*TASK TO COMPLETE*:
Every line below between the line holding "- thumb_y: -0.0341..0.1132" and the line holding "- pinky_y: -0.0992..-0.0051", inclusive, should be repeated exactly, and all other lines omitted.

*DATA FOR THIS TASK*:

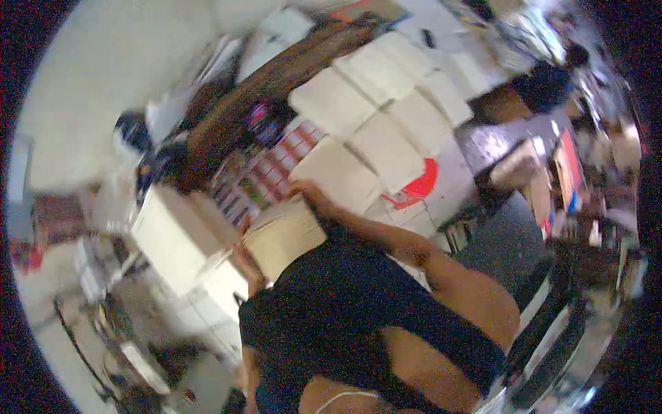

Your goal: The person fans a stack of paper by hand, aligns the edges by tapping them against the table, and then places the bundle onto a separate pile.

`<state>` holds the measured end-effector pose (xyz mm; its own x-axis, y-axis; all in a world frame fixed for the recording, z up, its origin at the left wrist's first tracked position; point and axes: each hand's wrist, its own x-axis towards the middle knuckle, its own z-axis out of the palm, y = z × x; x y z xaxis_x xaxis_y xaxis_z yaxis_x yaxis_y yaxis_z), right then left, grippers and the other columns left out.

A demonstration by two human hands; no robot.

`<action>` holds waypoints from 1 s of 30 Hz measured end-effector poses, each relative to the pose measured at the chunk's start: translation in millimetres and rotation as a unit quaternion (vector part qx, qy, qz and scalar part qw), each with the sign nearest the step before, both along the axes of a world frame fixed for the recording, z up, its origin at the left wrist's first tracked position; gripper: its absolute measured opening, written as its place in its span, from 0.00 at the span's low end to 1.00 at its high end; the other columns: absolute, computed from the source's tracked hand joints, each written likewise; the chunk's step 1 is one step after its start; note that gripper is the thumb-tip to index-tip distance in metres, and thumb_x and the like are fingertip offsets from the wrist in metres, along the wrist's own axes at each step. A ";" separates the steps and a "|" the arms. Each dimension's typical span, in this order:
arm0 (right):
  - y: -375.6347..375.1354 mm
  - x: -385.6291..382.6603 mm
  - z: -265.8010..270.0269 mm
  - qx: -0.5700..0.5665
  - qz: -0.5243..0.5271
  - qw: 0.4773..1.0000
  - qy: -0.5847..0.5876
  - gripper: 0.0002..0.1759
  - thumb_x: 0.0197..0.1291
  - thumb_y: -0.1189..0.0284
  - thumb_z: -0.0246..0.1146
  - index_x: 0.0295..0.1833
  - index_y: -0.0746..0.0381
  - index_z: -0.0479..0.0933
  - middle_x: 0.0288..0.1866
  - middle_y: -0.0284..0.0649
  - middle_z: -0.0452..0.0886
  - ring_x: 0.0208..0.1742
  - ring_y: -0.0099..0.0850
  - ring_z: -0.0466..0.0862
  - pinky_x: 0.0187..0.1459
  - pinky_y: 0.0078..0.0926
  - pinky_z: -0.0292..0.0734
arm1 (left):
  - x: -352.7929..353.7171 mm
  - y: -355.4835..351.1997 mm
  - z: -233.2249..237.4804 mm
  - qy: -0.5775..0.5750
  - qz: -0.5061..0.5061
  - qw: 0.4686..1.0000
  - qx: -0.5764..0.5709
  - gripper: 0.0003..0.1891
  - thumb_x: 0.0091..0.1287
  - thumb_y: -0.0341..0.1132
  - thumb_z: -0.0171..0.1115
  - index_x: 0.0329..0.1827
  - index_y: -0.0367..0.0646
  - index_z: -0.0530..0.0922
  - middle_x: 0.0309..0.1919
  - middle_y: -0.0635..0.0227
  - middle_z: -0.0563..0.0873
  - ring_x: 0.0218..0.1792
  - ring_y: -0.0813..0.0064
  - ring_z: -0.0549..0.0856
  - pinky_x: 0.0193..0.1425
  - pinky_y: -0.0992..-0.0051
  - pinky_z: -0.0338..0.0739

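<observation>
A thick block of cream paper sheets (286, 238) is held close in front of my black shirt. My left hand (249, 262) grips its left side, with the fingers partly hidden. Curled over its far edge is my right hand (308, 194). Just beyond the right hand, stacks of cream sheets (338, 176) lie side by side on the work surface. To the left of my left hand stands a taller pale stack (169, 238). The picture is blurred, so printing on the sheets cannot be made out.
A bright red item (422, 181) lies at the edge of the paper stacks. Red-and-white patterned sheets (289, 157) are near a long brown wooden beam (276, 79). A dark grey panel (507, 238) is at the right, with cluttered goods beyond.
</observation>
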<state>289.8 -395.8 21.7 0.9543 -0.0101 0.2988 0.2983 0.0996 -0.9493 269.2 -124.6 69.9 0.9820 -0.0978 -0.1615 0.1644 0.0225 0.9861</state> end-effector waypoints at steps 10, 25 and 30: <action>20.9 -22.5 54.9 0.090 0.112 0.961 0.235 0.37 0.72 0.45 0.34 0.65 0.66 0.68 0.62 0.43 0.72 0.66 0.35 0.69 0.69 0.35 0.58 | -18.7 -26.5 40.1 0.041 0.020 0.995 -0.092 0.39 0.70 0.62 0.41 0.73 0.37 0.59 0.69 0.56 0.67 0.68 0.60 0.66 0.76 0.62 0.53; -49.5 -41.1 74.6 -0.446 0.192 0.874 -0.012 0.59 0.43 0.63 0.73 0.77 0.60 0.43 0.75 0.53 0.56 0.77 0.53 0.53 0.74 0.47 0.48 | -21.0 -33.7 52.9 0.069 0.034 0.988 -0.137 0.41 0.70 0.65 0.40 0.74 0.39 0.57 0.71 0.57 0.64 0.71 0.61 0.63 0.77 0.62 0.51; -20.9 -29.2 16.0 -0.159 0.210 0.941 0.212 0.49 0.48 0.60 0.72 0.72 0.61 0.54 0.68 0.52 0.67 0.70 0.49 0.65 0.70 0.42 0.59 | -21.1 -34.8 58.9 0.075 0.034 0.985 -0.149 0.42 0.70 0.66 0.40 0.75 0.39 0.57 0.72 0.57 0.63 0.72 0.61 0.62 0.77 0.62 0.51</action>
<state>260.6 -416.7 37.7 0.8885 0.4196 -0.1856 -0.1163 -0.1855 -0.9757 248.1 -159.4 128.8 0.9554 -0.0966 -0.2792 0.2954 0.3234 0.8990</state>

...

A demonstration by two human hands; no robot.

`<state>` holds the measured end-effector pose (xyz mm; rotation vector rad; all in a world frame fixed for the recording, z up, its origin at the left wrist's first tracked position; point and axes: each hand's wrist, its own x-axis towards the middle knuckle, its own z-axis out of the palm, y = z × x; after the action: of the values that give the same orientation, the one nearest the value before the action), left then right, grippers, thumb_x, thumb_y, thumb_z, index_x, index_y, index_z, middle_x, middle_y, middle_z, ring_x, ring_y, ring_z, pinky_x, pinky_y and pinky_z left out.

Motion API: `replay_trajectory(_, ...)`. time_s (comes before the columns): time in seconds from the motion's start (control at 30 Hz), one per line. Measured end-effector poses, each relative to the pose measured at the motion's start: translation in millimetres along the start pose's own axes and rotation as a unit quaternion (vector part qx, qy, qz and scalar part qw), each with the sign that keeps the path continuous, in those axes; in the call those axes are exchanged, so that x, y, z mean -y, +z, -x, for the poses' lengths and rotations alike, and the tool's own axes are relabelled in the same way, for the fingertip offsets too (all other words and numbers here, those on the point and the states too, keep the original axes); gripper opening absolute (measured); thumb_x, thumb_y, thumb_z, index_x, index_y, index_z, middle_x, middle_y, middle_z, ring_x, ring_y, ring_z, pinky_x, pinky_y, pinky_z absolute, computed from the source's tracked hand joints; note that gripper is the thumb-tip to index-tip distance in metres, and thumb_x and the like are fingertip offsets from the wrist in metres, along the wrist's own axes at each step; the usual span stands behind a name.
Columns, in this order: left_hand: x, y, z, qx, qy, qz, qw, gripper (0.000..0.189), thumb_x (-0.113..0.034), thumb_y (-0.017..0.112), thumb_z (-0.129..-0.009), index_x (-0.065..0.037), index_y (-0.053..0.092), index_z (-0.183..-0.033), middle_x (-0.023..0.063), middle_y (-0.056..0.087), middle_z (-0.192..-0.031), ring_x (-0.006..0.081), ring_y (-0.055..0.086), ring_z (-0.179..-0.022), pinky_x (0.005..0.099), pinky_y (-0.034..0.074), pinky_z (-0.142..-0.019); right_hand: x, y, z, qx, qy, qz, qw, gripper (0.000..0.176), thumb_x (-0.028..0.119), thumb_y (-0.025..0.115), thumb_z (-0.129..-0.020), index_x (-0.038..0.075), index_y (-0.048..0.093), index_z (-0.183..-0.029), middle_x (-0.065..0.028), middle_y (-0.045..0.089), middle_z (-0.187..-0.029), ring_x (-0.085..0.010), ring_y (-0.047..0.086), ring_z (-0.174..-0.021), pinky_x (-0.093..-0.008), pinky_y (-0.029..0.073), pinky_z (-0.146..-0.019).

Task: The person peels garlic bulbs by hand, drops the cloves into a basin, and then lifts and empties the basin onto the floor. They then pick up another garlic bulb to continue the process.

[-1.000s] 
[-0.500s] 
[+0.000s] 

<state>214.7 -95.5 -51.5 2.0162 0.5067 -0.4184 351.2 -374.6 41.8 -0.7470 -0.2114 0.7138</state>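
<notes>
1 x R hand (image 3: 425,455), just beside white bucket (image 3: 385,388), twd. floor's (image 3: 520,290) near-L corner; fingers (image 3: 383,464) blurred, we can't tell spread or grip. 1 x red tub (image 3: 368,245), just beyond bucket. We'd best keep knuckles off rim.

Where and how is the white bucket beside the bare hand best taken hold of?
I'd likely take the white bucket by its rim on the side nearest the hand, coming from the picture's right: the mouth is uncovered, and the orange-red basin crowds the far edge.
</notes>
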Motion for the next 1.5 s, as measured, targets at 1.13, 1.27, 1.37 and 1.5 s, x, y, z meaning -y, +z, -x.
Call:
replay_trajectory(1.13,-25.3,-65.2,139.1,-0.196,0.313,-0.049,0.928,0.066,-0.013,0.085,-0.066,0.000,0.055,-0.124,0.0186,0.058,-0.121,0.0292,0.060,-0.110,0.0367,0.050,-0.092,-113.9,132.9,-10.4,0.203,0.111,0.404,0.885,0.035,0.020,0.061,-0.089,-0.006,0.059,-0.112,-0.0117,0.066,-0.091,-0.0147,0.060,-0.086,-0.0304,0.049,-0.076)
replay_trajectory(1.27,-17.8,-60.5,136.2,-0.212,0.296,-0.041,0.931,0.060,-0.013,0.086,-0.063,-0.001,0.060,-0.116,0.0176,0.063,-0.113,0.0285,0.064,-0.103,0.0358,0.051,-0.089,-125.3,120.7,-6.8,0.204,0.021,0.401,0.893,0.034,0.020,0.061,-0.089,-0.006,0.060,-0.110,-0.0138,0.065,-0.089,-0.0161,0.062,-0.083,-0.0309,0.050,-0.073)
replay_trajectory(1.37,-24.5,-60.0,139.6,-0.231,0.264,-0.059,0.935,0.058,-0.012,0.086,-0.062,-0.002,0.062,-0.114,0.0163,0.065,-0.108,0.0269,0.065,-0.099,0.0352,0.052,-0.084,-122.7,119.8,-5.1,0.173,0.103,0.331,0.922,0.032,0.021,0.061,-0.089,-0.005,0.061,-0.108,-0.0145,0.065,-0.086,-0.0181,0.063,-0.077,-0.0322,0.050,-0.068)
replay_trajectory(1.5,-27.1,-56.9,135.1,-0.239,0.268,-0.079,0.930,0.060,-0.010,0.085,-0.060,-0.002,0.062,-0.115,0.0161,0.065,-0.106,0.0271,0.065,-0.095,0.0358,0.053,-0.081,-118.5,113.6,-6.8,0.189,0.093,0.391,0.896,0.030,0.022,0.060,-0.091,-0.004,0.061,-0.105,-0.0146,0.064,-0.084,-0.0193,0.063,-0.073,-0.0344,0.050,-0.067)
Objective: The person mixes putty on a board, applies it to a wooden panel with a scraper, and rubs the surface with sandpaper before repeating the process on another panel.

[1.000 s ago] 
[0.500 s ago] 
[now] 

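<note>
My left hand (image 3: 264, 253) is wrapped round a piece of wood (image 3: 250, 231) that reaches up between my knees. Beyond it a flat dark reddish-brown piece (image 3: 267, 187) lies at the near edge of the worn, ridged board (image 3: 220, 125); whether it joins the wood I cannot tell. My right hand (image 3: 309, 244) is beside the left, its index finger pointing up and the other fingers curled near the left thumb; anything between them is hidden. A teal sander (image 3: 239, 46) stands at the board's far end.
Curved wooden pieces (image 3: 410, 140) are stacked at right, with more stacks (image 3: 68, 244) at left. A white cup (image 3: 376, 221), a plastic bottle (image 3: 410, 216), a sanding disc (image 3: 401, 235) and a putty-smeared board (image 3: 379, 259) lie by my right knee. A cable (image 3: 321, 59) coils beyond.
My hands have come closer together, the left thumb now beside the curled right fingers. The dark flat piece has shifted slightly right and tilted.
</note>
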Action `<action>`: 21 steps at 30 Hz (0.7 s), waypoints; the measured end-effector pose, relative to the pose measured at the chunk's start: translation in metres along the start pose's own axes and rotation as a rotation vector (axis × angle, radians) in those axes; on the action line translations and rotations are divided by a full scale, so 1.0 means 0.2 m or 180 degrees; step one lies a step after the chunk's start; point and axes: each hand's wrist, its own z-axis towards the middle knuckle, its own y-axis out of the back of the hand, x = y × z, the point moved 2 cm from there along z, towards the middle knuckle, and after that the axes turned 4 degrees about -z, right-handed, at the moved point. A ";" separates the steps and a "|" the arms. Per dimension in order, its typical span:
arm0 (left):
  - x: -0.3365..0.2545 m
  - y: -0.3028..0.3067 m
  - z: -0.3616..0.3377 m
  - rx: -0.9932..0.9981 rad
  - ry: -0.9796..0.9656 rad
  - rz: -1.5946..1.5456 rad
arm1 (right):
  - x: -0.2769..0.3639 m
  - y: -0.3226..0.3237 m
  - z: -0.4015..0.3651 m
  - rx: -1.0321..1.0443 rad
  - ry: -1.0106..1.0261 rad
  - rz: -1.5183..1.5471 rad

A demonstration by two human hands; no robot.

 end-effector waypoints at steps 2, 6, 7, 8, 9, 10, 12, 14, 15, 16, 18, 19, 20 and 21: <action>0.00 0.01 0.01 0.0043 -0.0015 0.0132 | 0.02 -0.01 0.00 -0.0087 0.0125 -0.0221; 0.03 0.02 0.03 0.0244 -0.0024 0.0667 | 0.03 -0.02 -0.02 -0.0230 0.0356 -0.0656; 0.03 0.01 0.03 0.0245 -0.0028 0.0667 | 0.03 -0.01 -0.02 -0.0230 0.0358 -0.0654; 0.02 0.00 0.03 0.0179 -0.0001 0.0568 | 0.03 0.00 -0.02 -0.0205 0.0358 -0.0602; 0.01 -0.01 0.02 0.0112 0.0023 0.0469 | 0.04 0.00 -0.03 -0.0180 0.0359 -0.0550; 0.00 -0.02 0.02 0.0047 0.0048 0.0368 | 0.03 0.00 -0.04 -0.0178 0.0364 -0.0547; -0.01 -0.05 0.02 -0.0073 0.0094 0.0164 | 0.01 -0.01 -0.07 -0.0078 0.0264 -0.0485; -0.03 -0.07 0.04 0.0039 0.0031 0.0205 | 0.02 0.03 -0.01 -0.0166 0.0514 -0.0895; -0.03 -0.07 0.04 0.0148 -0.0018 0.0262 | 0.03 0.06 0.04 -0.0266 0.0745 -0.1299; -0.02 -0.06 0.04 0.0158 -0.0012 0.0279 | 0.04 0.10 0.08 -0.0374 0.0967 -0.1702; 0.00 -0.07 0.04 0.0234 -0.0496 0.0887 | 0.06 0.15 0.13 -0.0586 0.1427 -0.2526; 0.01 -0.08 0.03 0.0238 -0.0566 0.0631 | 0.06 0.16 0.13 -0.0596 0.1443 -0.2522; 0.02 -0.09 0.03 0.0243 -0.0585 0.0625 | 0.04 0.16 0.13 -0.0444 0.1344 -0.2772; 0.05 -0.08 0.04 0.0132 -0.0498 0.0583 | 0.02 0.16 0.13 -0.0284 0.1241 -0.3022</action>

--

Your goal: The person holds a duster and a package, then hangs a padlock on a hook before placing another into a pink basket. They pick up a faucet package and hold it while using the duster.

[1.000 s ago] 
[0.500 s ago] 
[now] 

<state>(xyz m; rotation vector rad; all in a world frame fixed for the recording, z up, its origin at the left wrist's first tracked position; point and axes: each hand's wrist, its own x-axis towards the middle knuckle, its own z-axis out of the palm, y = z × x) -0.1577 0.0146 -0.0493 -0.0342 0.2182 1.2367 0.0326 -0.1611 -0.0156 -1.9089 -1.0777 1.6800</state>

*REPLY TO THE EXERCISE*:
  - thumb_y: -0.0341..0.1132
  - thumb_z: -0.0171..0.1115
  - index_x: 0.0329..0.1827
  - index_y: -0.0367..0.0646
  - index_z: -0.0530..0.0922
  - middle_x: 0.0309..0.1919
  - middle_y: -0.0635..0.0227
  - middle_z: -0.0563..0.0873
  - ring_x: 0.0218..0.1792
  - ring_y: -0.0813..0.0064
  - ring_z: -0.0549..0.0856
  - pinky_x: 0.0193..0.1425
  - pinky_y: -0.0992..-0.0051

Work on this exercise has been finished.